> _WHAT YOU ARE ASKED TO DO_
Only the lines from the top of the records below through the line containing "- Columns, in" should be printed, exactly and without pictures.

Source records:
☆ ☆ ☆ ☆ ☆
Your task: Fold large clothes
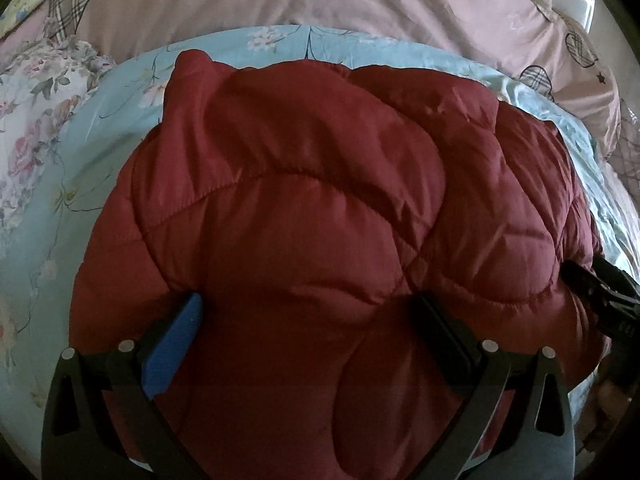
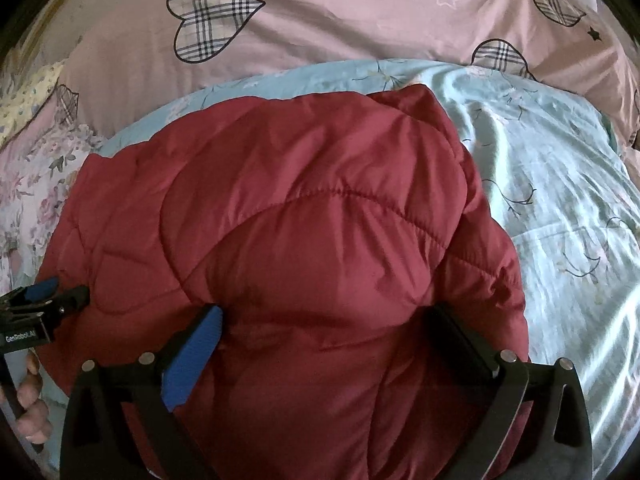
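A dark red quilted puffer jacket (image 1: 320, 200) lies bunched on a light blue floral sheet (image 1: 80, 152); it also fills the right wrist view (image 2: 320, 232). My left gripper (image 1: 312, 316) stands wide open, its fingers pressed into the near edge of the jacket with a thick fold between them. My right gripper (image 2: 328, 320) is also wide open, astride a thick fold at the jacket's near right edge. The right gripper shows at the left view's right edge (image 1: 604, 292), and the left gripper at the right view's left edge (image 2: 44, 300).
A pink duvet with plaid hearts (image 2: 320, 20) lies behind the jacket. A floral pillow (image 1: 36, 120) is at the left. Bare blue sheet (image 2: 560, 200) spreads to the jacket's right. A hand (image 2: 34, 400) holds the left gripper's handle.
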### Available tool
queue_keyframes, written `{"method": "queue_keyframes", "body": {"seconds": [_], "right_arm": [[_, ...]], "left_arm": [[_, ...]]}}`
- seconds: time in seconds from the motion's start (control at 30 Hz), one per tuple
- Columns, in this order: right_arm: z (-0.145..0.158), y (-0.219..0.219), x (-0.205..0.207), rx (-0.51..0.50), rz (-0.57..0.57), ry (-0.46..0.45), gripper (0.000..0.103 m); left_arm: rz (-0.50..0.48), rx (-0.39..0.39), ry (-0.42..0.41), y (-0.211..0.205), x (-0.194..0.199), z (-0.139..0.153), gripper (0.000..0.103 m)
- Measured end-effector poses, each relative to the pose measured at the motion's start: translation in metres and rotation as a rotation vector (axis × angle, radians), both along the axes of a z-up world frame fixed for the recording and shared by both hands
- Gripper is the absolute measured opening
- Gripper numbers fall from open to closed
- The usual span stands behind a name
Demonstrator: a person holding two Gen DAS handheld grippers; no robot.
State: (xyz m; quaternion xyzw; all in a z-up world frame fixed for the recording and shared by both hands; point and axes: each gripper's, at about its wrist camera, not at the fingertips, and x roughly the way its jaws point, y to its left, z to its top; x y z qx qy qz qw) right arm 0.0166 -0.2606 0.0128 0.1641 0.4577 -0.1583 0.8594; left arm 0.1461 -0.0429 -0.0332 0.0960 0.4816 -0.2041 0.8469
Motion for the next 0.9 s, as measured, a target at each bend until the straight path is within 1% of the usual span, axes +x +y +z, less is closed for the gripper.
{"method": "queue_keyframes", "body": {"seconds": [0.13, 0.2, 0.27, 0.4, 0.5, 0.6, 0.77, 0.83, 0.9], "right_arm": [[0.000, -0.001, -0.001, 0.001, 0.001, -0.008, 0.103], [0.000, -0.001, -0.002, 0.005, 0.000, -0.010, 0.103], [0.007, 0.000, -0.005, 0.011, -0.003, -0.008, 0.102], [0.028, 0.006, -0.023, 0.033, -0.001, -0.033, 0.103], [0.039, 0.020, -0.041, 0.039, 0.027, -0.037, 0.103], [0.046, 0.035, -0.062, 0.029, 0.053, -0.040, 0.103], [0.051, 0.065, -0.093, -0.020, 0.100, -0.017, 0.103], [0.051, 0.075, -0.104, -0.041, 0.108, -0.011, 0.103], [0.050, 0.084, -0.114, -0.046, 0.107, -0.009, 0.103]], "left_arm": [[0.000, 0.008, -0.007, 0.000, 0.001, 0.000, 0.103], [0.004, -0.001, -0.008, 0.001, 0.001, 0.001, 0.103], [0.004, -0.005, -0.006, 0.002, 0.000, 0.005, 0.103], [0.022, -0.015, -0.010, 0.013, -0.011, 0.020, 0.103], [0.034, -0.036, -0.006, 0.026, -0.028, 0.026, 0.103], [0.021, -0.045, -0.009, 0.040, -0.053, 0.026, 0.103], [0.006, -0.011, -0.007, 0.057, -0.092, 0.019, 0.103], [0.017, 0.007, -0.011, 0.062, -0.101, 0.017, 0.103], [0.024, 0.005, -0.003, 0.066, -0.110, 0.015, 0.103]]}}
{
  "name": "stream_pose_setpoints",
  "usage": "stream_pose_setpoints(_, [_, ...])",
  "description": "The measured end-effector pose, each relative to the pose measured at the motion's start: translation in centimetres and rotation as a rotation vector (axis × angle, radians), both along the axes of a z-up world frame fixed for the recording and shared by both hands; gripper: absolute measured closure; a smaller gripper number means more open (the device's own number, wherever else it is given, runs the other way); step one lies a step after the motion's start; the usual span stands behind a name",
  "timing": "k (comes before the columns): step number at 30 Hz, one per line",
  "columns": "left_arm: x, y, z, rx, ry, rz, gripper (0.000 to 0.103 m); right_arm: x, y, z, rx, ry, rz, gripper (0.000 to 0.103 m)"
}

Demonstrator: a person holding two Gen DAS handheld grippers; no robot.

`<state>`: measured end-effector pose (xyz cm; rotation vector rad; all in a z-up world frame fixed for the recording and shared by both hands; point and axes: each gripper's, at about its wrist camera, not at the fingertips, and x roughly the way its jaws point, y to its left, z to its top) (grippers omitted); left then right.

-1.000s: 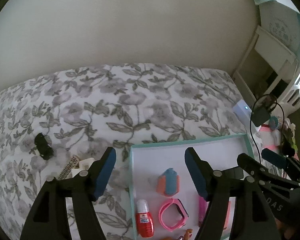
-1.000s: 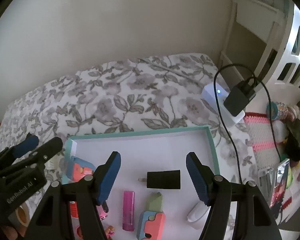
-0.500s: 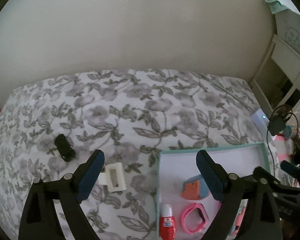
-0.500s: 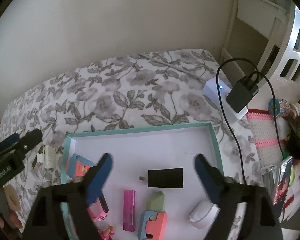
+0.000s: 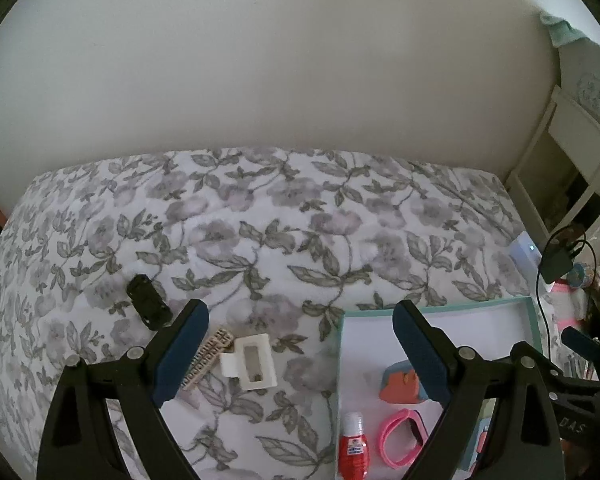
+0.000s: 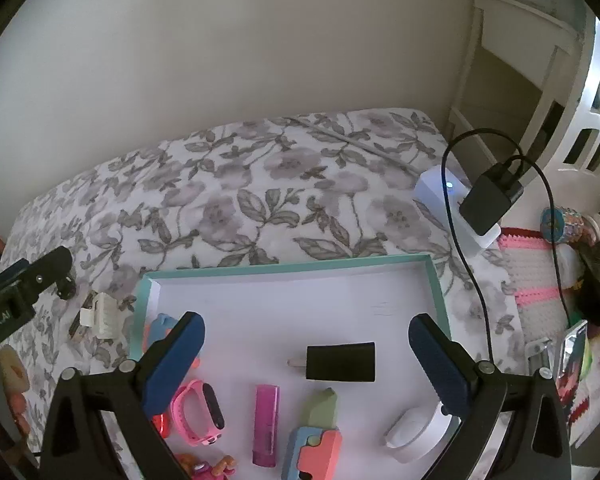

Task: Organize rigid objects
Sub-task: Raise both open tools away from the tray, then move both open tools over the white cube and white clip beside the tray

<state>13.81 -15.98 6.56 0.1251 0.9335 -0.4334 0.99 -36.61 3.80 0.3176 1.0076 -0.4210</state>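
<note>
The left gripper (image 5: 300, 354) has swung off the tray (image 5: 534, 322) toward the white clip (image 5: 249, 361), lying on the bedspread at nine o'clock of the tray. Both pairs of jaws have just been opening, nothing between them; the right gripper (image 6: 306, 364) hovers over the black charger (image 6: 341, 362). Next, probably: straddle the clip, clamp it.

Two handheld grippers are showing, alike in build. The left gripper (image 5: 300, 350) and right gripper (image 6: 306, 362) are each wearing black triangular cut-out finger frames, silver screws near the tips, and ribbed dark blue pads (image 6: 174, 362). White lettering is marking the black side bodies.
</note>
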Motion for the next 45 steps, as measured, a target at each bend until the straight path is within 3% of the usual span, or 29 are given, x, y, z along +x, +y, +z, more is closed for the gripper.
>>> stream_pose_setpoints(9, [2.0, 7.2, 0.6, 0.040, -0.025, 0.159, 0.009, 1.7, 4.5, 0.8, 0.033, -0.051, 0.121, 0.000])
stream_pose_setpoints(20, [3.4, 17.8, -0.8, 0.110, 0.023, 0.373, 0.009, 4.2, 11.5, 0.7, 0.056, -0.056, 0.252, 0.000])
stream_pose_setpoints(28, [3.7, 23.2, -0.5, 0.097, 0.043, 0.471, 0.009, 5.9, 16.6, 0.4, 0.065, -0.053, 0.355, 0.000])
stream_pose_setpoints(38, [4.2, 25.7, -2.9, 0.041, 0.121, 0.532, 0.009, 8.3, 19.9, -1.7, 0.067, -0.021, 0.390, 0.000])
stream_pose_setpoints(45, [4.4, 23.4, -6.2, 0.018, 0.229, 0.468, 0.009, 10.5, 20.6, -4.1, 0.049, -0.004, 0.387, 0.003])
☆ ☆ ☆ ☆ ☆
> _SOLVED PROBLEM_
Your task: Fold large clothes
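A dark red quilted puffer jacket (image 1: 320, 200) lies bunched on a light blue floral sheet (image 1: 80, 152); it also fills the right wrist view (image 2: 320, 232). My left gripper (image 1: 312, 316) stands wide open, its fingers pressed into the near edge of the jacket with a thick fold between them. My right gripper (image 2: 328, 320) is also wide open, astride a thick fold at the jacket's near right edge. The right gripper shows at the left view's right edge (image 1: 604, 292), and the left gripper at the right view's left edge (image 2: 44, 300).
A pink duvet with plaid hearts (image 2: 320, 20) lies behind the jacket. A floral pillow (image 1: 36, 120) is at the left. Bare blue sheet (image 2: 560, 200) spreads to the jacket's right. A hand (image 2: 34, 400) holds the left gripper's handle.
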### Available tool
queue_keyframes, written `{"method": "queue_keyframes", "body": {"seconds": [_], "right_arm": [[_, ...]], "left_arm": [[_, ...]]}}`
- seconds: time in seconds from the motion's start (control at 30 Hz), one per tuple
- Columns, in this order: right_arm: z (-0.145..0.158), y (-0.219..0.219), x (-0.205..0.207), rx (-0.51..0.50), rz (-0.57..0.57), ry (-0.46..0.45), gripper (0.000..0.103 m); left_arm: rz (-0.50..0.48), rx (-0.39..0.39), ry (-0.42..0.41), y (-0.211..0.205), x (-0.194..0.199), z (-0.139..0.153), gripper (0.000..0.103 m)

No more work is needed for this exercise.